2021-08-04T06:30:51.947+00:00

Hi @crichard Is there any update on your issue?
JosephXu-MSFT 531 Reputation points

2021-08-10T06:34:17.867+00:00

Hi @C, Richard Since you are using third part account, you can create a support ticket here to ask for help. Thanks.
Dan Kershaw 416 Reputation points Microsoft Employee

2021-10-23T19:24:20.2+00:00

@C, Richard sorry for the late response.
This really looks like your client app does not have permissions to read group details, and hence you are getting a security trimmed response.

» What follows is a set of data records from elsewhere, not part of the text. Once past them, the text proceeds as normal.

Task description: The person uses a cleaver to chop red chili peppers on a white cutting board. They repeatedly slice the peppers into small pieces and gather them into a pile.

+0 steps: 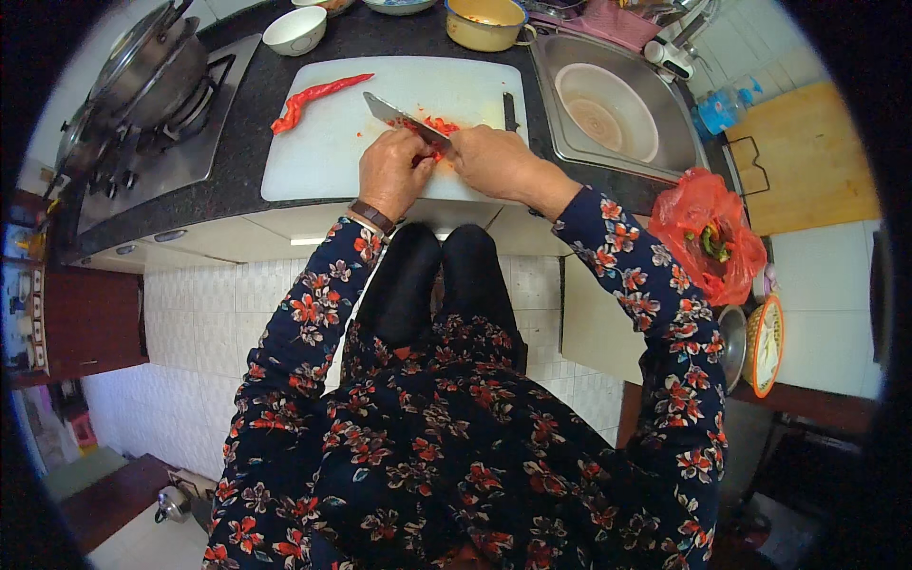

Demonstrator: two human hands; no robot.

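Observation:
A white cutting board lies on the counter before me. My right hand grips a kitchen knife, its broad blade slanting across the board towards the upper left. Close under the blade, my left hand has its fingers curled over red chili pepper; how much of it they cover is hidden. Chopped red pepper bits are scattered beyond the knife. One whole, wrinkled red chili pepper rests at the board's upper left, apart from both hands.
A gas stove with a steel pot stands left. Behind the board are a white bowl and a yellow enamel pot. The steel sink at right holds a pale basin. A red plastic bag with green vegetables sits near my right arm.

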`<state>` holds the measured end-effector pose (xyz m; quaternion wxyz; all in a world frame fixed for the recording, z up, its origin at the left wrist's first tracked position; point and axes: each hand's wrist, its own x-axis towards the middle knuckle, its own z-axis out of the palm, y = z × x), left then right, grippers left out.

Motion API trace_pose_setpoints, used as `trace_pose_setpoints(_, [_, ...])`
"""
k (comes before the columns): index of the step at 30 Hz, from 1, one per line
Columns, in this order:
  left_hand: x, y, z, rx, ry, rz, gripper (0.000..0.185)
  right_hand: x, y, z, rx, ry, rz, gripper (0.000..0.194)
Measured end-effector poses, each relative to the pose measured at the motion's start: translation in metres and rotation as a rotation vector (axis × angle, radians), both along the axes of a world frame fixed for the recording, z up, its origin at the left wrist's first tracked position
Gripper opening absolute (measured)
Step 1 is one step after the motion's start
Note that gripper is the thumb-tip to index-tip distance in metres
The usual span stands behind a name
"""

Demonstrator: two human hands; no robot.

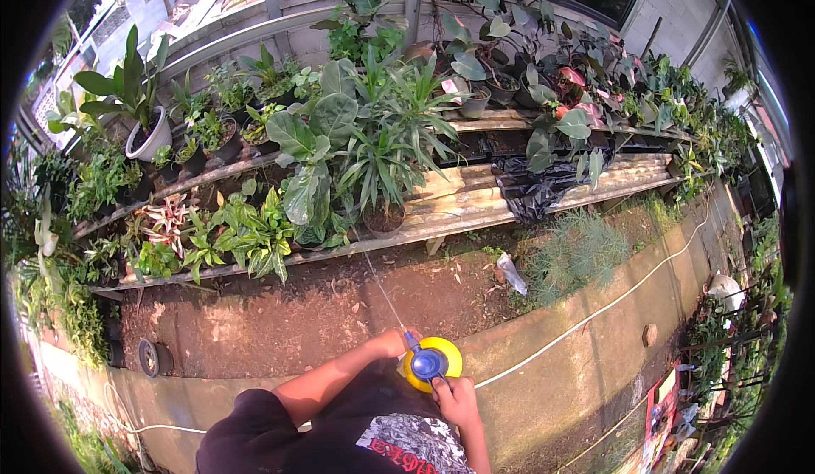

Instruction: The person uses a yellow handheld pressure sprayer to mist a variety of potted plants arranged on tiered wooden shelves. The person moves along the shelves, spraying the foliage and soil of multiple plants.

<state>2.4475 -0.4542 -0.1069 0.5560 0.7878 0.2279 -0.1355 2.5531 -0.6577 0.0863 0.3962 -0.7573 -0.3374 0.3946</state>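
A yellow pump sprayer bottle (453,354) with a blue pump head (428,364) is held close to the front of my dark shirt. My right hand (458,399) is closed on the blue handle at its top. My left hand (395,344) is beside the nozzle, at the bottle's left; its fingers are partly hidden, so its hold is unclear. From the nozzle a thin jet of liquid (380,286) runs up towards a potted plant with long narrow leaves (388,149). Beside that plant is another with broad, wet-looking leaves (307,187).
Tiered shelves with corrugated sheets (458,197) hold many potted plants. Black plastic (531,190) lies on the lower shelf. A pale hose (598,311) crosses the concrete path (541,372). A small pot (155,357) stands at left, and a stone (649,335) lies at right.
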Motion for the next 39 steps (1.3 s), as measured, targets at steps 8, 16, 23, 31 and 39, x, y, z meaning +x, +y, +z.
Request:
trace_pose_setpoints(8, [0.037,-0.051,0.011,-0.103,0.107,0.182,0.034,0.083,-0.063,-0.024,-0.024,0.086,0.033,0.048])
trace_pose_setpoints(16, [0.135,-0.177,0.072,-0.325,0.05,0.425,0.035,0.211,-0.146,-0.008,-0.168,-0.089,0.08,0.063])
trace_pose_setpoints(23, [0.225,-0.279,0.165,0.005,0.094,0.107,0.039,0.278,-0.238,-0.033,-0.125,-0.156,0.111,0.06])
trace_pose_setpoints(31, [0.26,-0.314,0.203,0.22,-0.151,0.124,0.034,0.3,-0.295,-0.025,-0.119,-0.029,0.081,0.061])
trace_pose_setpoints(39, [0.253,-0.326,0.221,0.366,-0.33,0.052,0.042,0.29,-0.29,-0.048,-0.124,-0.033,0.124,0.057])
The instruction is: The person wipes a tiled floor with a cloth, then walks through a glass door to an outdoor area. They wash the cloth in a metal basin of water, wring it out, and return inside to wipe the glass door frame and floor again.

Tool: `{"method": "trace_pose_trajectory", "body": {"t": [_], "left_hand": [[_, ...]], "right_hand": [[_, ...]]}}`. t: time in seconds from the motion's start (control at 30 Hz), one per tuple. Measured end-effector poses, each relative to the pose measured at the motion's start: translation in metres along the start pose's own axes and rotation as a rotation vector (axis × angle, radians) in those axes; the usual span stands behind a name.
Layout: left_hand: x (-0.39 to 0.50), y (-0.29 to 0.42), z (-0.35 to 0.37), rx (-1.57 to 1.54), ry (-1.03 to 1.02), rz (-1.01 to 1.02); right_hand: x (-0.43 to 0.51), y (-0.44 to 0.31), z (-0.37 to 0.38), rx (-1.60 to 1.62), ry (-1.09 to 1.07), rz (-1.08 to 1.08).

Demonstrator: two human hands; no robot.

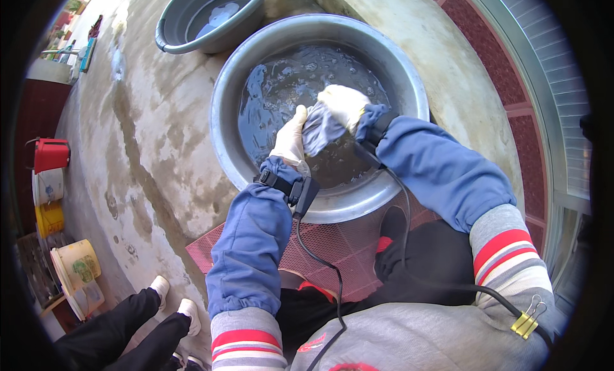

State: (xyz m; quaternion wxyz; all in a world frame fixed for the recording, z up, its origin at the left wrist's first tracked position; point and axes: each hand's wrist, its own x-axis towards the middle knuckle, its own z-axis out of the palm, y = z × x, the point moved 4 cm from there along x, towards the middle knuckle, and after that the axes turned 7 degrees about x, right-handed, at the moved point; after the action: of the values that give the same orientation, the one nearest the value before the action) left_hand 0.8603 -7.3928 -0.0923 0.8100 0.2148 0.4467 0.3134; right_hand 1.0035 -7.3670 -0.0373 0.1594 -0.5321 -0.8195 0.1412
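Observation:
A large round metal basin point(223, 145) of murky, bubbly water point(331, 66) stands before me. Over its middle, a wet grey-blue cloth point(322, 127) is bunched between my two white-gloved hands. My left hand point(291, 138) grips the cloth's left edge, thumb pointing up. My right hand point(343, 106) is closed over its upper right end and looks slightly blurred. Blue sleeve covers point(254, 246) reach to both wrists, each strapped with a black device point(303, 197) trailing a cable. Parts of the cloth are hidden by the gloves.
A grey plastic tub point(211, 47) holding water stands just beyond the basin. Under my feet lies a red perforated mat point(336, 256). Another person's legs point(139, 330) are at lower left, near several buckets point(76, 265). Wet concrete point(158, 131) spreads leftward; a red-tiled wall point(520, 145) is at right.

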Motion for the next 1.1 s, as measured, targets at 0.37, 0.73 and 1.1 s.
{"method": "trace_pose_trajectory", "body": {"t": [0.37, 0.73, 1.1], "left_hand": [[-0.007, -0.006, -0.046, 0.436, 0.413, -0.094], [-0.023, -0.015, -0.026, 0.225, 0.240, -0.239], [-0.026, 0.009, 0.002, -0.138, 0.036, -0.268]], "right_hand": [[-0.046, 0.030, 0.031, 0.097, -0.283, 0.229], [-0.020, 0.032, -0.029, 0.066, -0.031, 0.405], [-0.020, -0.037, -0.073, 1.082, -0.011, 0.354]]}}
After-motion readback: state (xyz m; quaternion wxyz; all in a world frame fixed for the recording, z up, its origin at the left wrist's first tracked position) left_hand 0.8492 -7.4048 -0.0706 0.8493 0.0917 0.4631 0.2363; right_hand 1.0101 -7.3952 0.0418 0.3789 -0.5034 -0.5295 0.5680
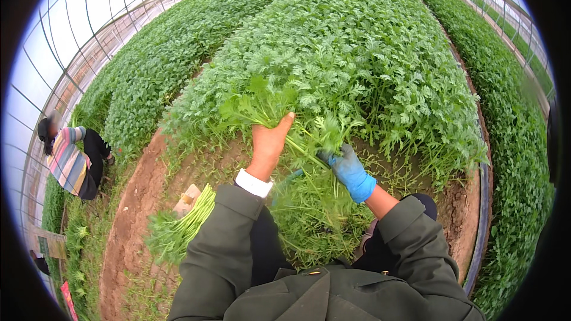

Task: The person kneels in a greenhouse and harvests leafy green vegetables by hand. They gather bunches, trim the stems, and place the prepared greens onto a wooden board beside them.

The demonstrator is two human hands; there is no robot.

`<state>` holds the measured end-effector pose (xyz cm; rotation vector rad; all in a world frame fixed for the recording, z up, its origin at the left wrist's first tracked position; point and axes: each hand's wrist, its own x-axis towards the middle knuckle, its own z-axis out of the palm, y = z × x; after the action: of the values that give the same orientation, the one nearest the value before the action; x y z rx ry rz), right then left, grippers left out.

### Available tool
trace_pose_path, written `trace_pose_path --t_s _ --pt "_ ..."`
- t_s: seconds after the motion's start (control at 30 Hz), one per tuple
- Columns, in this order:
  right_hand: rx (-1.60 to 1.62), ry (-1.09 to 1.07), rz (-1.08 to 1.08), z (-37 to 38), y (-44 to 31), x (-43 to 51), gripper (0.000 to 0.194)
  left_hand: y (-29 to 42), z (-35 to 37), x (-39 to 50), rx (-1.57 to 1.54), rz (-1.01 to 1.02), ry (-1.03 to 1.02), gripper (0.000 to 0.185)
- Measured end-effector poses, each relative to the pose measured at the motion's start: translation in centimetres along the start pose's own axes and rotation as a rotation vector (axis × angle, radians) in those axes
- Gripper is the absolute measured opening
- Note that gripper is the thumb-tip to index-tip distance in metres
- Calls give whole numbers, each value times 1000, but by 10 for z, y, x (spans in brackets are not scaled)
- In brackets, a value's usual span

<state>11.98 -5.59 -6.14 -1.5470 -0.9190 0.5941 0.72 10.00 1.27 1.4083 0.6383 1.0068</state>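
My left hand, bare with a white band at the wrist, grips a bunch of leafy chrysanthemum greens. The stems of this bunch slant down to the right, towards my other hand. My right hand wears a blue glove, dark at the fingers, and closes on leafy stems that are blurred. Beneath both hands, loose leaves and trimmings cover the soil between my legs. A blurred blue-green thing lies below my left hand; I cannot tell what it is.
Standing greens fill the bed ahead. A cut bundle lies left of me, against a pale block. Another person crouches at the far left. A dark pipe or edging runs along the right side. Hoops arch over the beds.
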Motion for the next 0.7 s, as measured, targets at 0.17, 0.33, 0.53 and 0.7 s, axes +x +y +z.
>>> trace_pose_path --t_s 0.17,0.33,0.53,0.7 --pt "166 84 -228 1 -6 -3 27 1 -5 5 -46 -209 -5 29" --pt "-114 18 -591 -12 -22 2 35 14 -9 4 -444 -666 -113 33" --pt "163 23 -528 -10 -13 17 41 19 -10 -4 -586 -529 -405 33" --pt "586 125 -63 -14 -13 15 31 5 -8 2 -470 -469 -173 26"
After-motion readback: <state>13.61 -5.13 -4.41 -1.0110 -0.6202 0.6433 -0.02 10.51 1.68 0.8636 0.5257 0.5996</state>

See https://learn.microsoft.com/en-us/graph/permissions-reference?context=graph%2Fapi%2F1.0&view=graph-rest-1.0#limited-information-returned-for-inaccessible-member-objects.
We can more easily confirm this if you supply the client-request-id and timestamp for the cases where the response only contains the id value (and the rest of the property values are null).